À Kisangani, dans la province de la Tshopo, au nord Est de la République Démocratique du Congo, la mise en œuvre du Projet d’Entrepreneuriat des Jeunes dans l’Agriculture et l’Agrobusiness (PEJAB) est au cœur d’une vive controverse. Dans une correspondance officielle adressée au président de la République, Félix Antoine Tshisekedi Tshilombo, avec copies aux autorités nationales et provinciales concernées, dont Kis24 a reçu une copie, des jeunes agripreneurs dénoncent de graves irrégularités qu’ils jugent contraires à la vision présidentielle de promotion de l’entrepreneuriat juvénile.
Selon les signataires, plusieurs jeunes régulièrement formés dans le cadre du PEJAB auraient été délibérément écartés du processus de financement. Pire encore, certains bénéficiaires auraient été orientés vers des filières différentes de celles pour lesquelles ils ont été formés, en violation des objectifs pédagogiques et entrepreneuriaux du projet.
Le mémorandum pointe également du doigt la Trust Investment Development (TID) S.A, accusée d’exiger des garanties financières et matérielles jugées inaccessibles à de jeunes entrepreneurs sans capital de départ. Une pratique que les auteurs estiment contraire à l’esprit même d’un projet censé soutenir l’émergence d’une nouvelle génération d’agri-preneurs.
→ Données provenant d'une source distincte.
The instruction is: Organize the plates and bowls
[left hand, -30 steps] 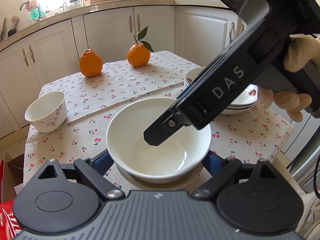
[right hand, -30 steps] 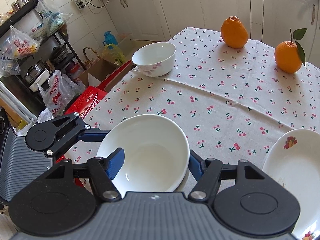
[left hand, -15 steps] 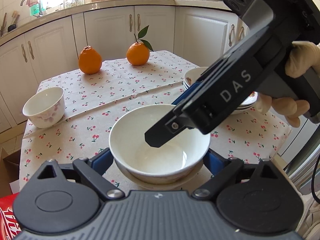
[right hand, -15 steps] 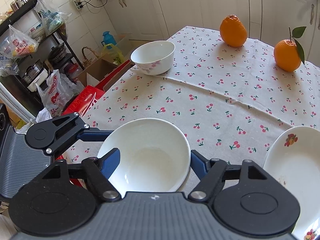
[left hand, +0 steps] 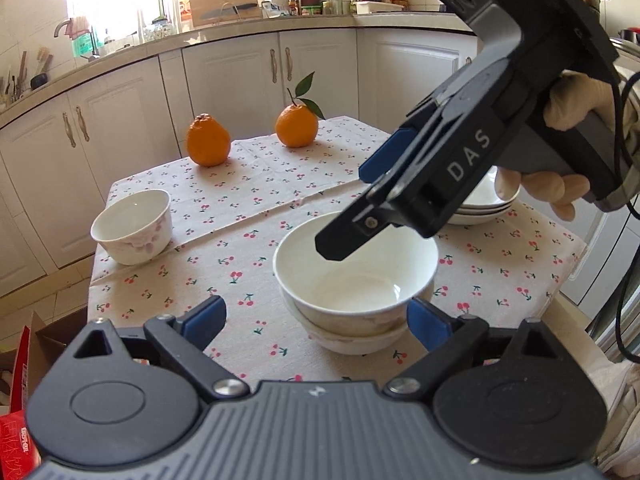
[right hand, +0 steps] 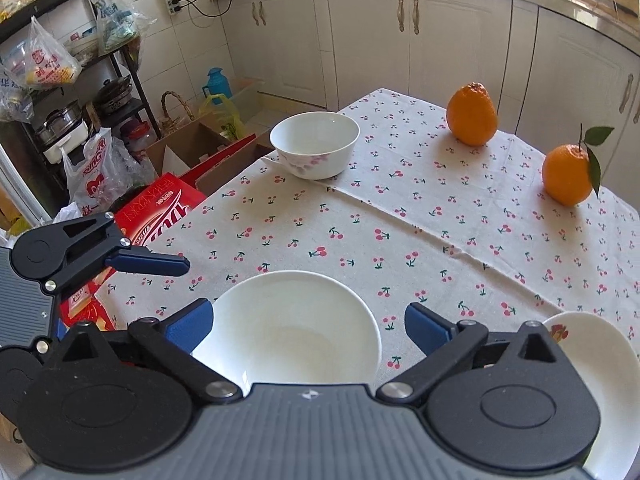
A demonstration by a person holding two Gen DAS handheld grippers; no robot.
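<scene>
A white bowl (left hand: pixel 356 276) sits nested in a second bowl on the cherry-print tablecloth; it also shows in the right wrist view (right hand: pixel 288 328). My left gripper (left hand: pixel 316 320) is open, its fingers apart and left of the stack. My right gripper (right hand: pixel 308 324) is open above the stack; in the left wrist view it (left hand: pixel 352 208) hangs over the bowl's rim. A flowered white bowl (left hand: pixel 134 226) stands alone at the table's left; it also shows in the right wrist view (right hand: pixel 314 150). A stack of plates (left hand: pixel 488 200) lies behind the right gripper.
Two oranges (left hand: pixel 208 140) (left hand: pixel 297 126) stand at the far side of the table. A plate (right hand: pixel 592 368) lies at the right. Boxes and bags (right hand: pixel 160 200) crowd the floor beyond the table's left edge. White cabinets (left hand: pixel 232 76) run behind.
Both grippers have opened and drawn back from the white bowl, which now rests nested in the lower bowl. The left gripper has pulled away to the left and up.
</scene>
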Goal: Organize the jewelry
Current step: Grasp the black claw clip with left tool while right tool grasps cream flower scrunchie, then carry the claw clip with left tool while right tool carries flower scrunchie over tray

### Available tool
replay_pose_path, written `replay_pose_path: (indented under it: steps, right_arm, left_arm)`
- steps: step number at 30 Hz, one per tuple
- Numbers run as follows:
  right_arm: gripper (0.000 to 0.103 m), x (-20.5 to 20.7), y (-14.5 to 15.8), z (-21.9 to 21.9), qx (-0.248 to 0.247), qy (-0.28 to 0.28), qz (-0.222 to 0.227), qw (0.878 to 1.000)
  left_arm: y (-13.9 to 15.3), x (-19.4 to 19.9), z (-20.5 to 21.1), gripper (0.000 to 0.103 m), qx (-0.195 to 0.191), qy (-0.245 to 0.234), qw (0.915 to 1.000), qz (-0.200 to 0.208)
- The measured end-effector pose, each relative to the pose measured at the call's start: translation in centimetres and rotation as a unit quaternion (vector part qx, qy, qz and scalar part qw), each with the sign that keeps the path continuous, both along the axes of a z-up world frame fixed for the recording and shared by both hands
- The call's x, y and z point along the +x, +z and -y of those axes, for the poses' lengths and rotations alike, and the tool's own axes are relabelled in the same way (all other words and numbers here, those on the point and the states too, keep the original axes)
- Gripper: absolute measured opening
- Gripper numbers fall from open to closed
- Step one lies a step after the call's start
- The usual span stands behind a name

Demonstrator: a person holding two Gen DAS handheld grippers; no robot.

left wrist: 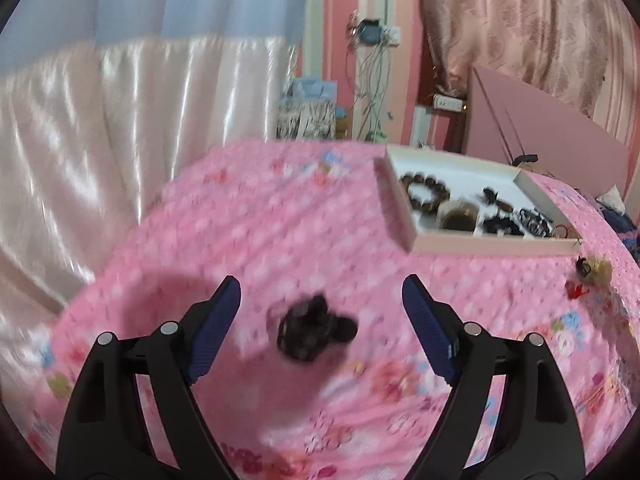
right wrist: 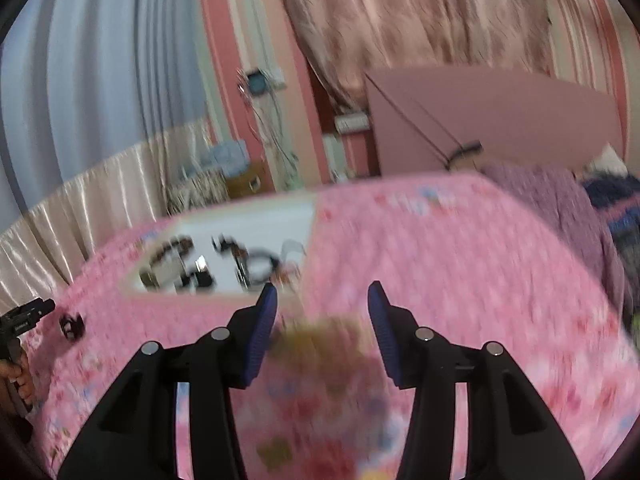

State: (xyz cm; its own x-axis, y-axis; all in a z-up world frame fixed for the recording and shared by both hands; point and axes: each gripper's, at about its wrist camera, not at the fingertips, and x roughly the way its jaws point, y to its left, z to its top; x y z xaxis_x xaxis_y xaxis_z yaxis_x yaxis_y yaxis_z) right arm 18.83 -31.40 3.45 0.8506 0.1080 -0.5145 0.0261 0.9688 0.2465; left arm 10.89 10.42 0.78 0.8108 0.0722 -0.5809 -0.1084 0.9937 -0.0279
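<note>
— Where's the jewelry?
— Mostly in the white tray (left wrist: 404, 216). My left hand-held gripper (left wrist: 320, 312) gapes wide over a dark hair tie (left wrist: 314, 334) on the pink bedspread (left wrist: 280, 216).
— And the right?
— My right hand-held gripper (right wrist: 322, 312) is parted, empty, above a blurred yellowish piece (right wrist: 320, 340).

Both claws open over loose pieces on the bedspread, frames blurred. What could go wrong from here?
1. The left claw straddles a small dark piece lying on soft pink bedspread; closing may pinch fabric with it.
2. The right claw is over a blurred yellowish piece; with this blur, the grab may miss.
3. The white tray is already crowded with bracelets; a careless drop may tangle them.
</note>
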Motion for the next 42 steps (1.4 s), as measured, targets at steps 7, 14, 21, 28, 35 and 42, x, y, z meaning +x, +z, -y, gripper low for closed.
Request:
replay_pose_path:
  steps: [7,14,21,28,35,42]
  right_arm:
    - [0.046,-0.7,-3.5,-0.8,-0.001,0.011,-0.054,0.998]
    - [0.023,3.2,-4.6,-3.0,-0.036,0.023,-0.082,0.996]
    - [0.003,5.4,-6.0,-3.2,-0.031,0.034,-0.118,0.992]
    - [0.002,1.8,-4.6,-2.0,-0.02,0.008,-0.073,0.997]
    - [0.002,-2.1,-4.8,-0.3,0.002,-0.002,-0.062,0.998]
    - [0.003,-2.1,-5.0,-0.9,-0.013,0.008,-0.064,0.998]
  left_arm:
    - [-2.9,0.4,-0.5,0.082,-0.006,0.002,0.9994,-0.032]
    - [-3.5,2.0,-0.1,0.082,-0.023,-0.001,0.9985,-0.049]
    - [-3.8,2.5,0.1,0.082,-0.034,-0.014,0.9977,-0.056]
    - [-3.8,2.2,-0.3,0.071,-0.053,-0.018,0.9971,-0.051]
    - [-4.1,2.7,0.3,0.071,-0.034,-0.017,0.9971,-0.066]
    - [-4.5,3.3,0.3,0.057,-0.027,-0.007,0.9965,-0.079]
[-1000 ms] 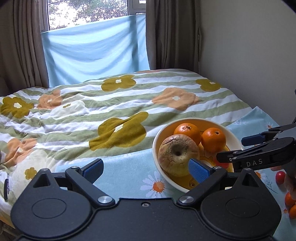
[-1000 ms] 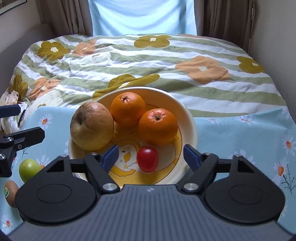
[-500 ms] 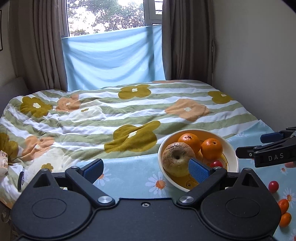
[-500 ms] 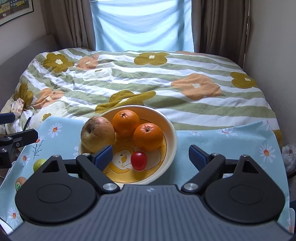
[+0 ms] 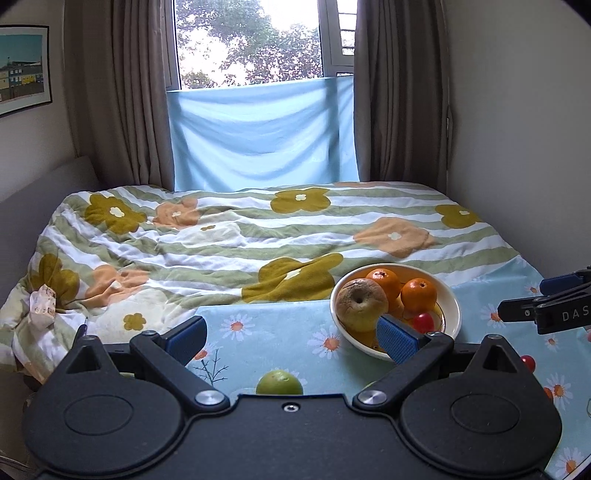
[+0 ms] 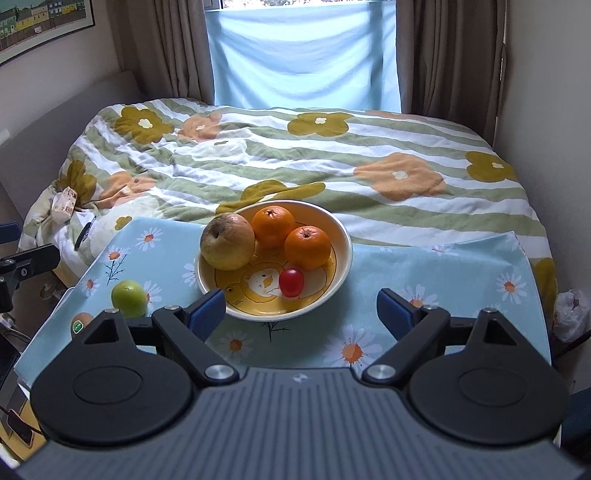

Autre fait jugé particulièrement préoccupant : plus de deux millions de dollars américains déjà mobilisés par la Banque Africaine de Développement pour le financement des jeunes resteraient bloqués au niveau de la microfinance TID S.A. Cette situation contraste, selon les plaignants, avec d’autres provinces où le PEJAB est exécuté avec l’appui d’institutions financières jugées plus flexibles.
Les dénonciateurs évoquent aussi l’intégration irrégulière de plus d’une centaine de jeunes non formés par le projet, au détriment de ceux ayant suivi l’ensemble du parcours de formation, notamment au centre d’incubation de l’Université de Kisangani. Une pratique qui, selon eux, alimente frustration, démotivation et perte de confiance parmi les véritables bénéficiaires.
Face à ce qu’ils qualifient d’atteinte grave à la crédibilité des projets soutenus par les partenaires techniques et financiers, les agripreneurs de la Tshopo sollicitent l’implication personnelle du Chef de l’État pour faire toute la lumière sur ces faits, établir les responsabilités et ordonner des mesures correctives urgentes. Objectif affiché : garantir un financement équitable de tous les jeunes formés, sur base de leurs business plans, et préserver l’esprit initial du PEJAB, pilier de l’autonomisation économique de la jeunesse congolaise.